Le maître fait travailler l’esclave pour la satisfaction de ses propres besoins et
finit ainsi par en dépendre, tandis que l’esclave grâce à son travail plie la nature à sa propre
volonté.
L’esclave devient ainsi le maître du maître et le maître l’esclave de l’esclave.
Marx
reprendra cette idée : l’homme se réalise dans et par son travail parce qu’il peut s’y
reconnaître.
Quand un homme crée ou qu’il produit un objet il lui transmet sa personnalité.
Donc il peut être lui-même et s’accomplir dans cette production : il peut être libre.
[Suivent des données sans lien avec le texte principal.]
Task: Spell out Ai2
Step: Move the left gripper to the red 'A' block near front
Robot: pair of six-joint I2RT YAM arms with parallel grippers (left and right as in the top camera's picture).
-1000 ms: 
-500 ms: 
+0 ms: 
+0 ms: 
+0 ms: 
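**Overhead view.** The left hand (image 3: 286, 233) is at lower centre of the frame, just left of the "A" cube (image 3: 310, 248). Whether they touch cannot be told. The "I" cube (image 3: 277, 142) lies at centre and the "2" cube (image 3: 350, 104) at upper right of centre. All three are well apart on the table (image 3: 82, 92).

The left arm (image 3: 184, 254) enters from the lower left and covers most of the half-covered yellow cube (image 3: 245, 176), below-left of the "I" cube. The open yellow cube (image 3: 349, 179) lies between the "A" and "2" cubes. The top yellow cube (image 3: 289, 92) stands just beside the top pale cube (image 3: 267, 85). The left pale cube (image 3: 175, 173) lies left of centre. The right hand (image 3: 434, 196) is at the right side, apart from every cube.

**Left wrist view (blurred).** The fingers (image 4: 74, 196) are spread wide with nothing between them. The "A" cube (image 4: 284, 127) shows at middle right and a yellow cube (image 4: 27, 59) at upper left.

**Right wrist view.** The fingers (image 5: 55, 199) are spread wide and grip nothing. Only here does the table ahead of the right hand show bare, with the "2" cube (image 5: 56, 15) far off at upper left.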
Dans le premièrement, Marx parle de ce qu’apporte le travail à celui qui produit.
Dans
le deuxièmement, il introduit « autrui ».
Dans cette partie, Marx développe l’idée que le
travail permet la satisfaction des besoins humains.
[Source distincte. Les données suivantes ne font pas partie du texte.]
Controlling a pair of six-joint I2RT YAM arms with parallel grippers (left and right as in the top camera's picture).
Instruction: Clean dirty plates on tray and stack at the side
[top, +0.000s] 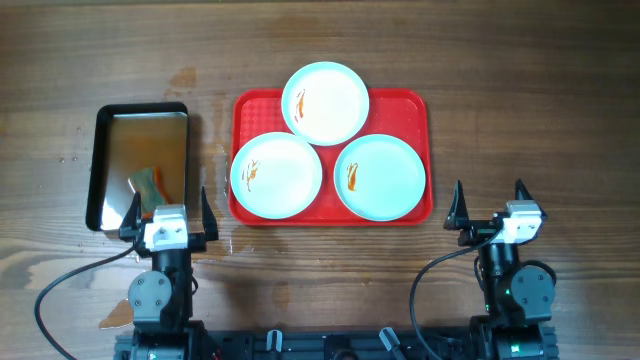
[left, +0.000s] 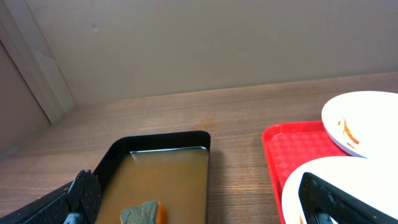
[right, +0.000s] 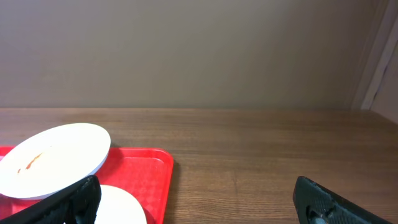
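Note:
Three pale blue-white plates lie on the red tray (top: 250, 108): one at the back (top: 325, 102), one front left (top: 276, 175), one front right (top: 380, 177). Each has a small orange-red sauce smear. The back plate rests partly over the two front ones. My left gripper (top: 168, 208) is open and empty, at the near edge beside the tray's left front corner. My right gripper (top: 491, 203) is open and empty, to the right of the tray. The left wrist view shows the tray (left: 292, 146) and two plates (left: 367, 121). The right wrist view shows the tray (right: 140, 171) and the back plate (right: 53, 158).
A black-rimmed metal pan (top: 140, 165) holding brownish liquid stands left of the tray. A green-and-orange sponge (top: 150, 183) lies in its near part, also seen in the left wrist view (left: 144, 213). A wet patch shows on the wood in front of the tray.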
En effet, l'homme n'est pas chez lui dans la nature :il a des besoins auxquels il ne peut pas
subvenir avec les moyens naturels dont il dispose.
Grâce à Prométhée qui offre aux hommes la maîtrise du feu et des techniques qui vont leur
permettre de travailler et ainsi de compenser cette inadaptation au milieu.
Prométhée leur
offre aussi le travail puisqu'on ne peut utiliser les techniques que dans le cadre d'un travail.
Nous travaillons parce que notre constitution et notre nature ne sont pas en harmonie, parce
que nous ne pouvons nous procurer ce dont nous avons besoin pour vivre qu'en le fabriquant.
Nous travaillons pour adapter la nature à nos besoins.
Telle est la raison d'être ou la raison
suffisante du travail.
Et le travail est cette activité de transformation adaptatrice de la nature à
nos besoins.
L'homme est l'être qui produit lui-même ses conditions d'existence parce qu'elles
ne sont pas immédiatement présentes dans la nature.
Adapter la nature à nos besoins, la
transformer pour satisfaire nos besoins, c'est produire de la valeur d'usage.
Une valeur d'usage est un bien ou un service, produit par un travail humain, qui nous est utile,
qui permet de satisfaire un besoin qu'il s'agisse d'un besoin naturel parce qu'il est lié aux
exigences de notre corps ou des besoins sociaux parce qu'ils nous sont inspirés par notre.